Feelings, emotions, contact, connection, inertia breaker, introspection….
A strong intuition that led me to act, and say yes and jump into something that makes me nervous and uncomfortable and I know (but I didn't remember why) that is not my thing. Something I'm not good at. A hook up. Just meeting up with someone with the only purpose of having sex.
At this point… I'm nervous about sex with strangers, I'm nervous about sex in general. I'm nervous about not having any feelings, any connection, spark, and they will notice. I'm nervous. It's been a very long time I haven't had any connection. It's been 3 years, 5? I don’t even remember, of disconnection with my ex-partner. We became strangers to each other and I became a stranger to myself.
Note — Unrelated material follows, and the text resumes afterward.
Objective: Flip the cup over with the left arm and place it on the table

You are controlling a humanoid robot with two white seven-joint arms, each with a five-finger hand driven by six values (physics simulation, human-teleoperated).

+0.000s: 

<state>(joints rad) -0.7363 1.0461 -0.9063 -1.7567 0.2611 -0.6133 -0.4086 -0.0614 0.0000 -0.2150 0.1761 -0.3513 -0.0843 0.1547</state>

One year and a half since the break up, wandering around through the wastelands. Walking through the remains of Once Upon a Time the Wonderland of dragons and magic and sparks and fairies and love and passion and craziness. All dried up. No dragons, no magic, no fairies , no spark, no colours. Just an empty, dark and gloomy world remained, and this became the new normal, and I forgot about the fire., and laugh, and pain, and tears and ups and down and I felt nothing. Nothing at all.
Sure there has been sex since then. There has been the friend with benefits. There has been the accidental... looking for a bear and finding a boyfriend instead. Kiss, touch, talk… but no connection, no spark… I cannot look into their eyes. My eyes are cold.
….. and while feeling this way…. Brian popped up in an app and I said yes…
We walk, sit in a bar. Although It's easy for me to make conversation, no matter who. I'm actually enjoying this talk so much. It feels like a tennis match. I enjoy the silences, the drinking, the laughing, the listening and the chemistry. It feels easy. What is this? It's like a feeling I'm used to having more often than not… long, long ago.
We walked to my home. I'm nervous about the sex encounter, but we start kissing and I feel those kisses. I feel the touch. I replied back. Almost no voices in the back of my head. And I'm still nervous, he is too. That relaxes me, and I'm more present, and we go and we have sex… and I look at his expression, at his face and eyes and he talks what comes to mind and I enjoy that … and communication and touch and breathing and face and eyes that feels so comfortable to look at.
It feels like coming back to my own skin. Crawling slowly, without realizing, finding my old self, in a corner, coming out of it, so shy, just acting out of instinct. Like a seed that has been dormant for so long, and slowly, started to yawn and stretch out the arms to meet moisture, sun warmth as instinctively as little tortoises going straight to the ocean when they hatch. My old self, my core self, my dragon, passion self, crawls out of the dark place, opened the door ...and met the light.
It felt conductive, natural. Like I had been waiting for this. The hidden me….
I did feel like I knew this person for a long time, while still being nervous. But it is not as much about this particular person as it is about this person being the catalyst for me to find ME back.
After the encounter ...waves of emotions come and go. Colours are there, heightened , gradually brighter. Will I see fairies too?
The wiser, grown, cautious me it's in a precipice looking down to my other me… who ran, opened arms and jumped ...gliding… feeling the air in my hair… in my face.
Fear comes, emotions overflow. The lack of control over them, climbs into wise me… Sadness…. Happiness…..
What to do now? Wise-cautious me wanders…. Dearing-Brave-Fiery-Heart me wanders. We both wander…. What’s next?
Who will take over… who are we even now?
Next comes brunch.
Next comes dress.
Next come dare.
Next comes focus and work and career.
Next comes act.
Feel.
Next comes discover.
Re-discover.
What will come next???
What's next, I don’t know. But today, today I stay. Today I feel my feelings and don’t run away. I stay quiet and just feel. Today feels a delightful pain. An indescribable emotion… a colour. Today… maybe a little fairy will be born.
… and I'm thinking… still, why did it have to be with this piercing like an arrow straight to my soul... one sided connection that jolts my heart back to life… Why couldn't be a leaving town, but a two sided connection, that brings me back to life?
One thing is for sure. Now I remember the butterflies. I start remembering me. What connection is to me..
I start to remember what it is to feel intense feelings, so crazy in such a short time, that you can't think, or do anything but feel them. The me that says what’s in her mind to the hook up guy. The me that dares and can come up to a guy and say: I like you. The me that will do many stupid and awkward stuff and will need friends to stop me.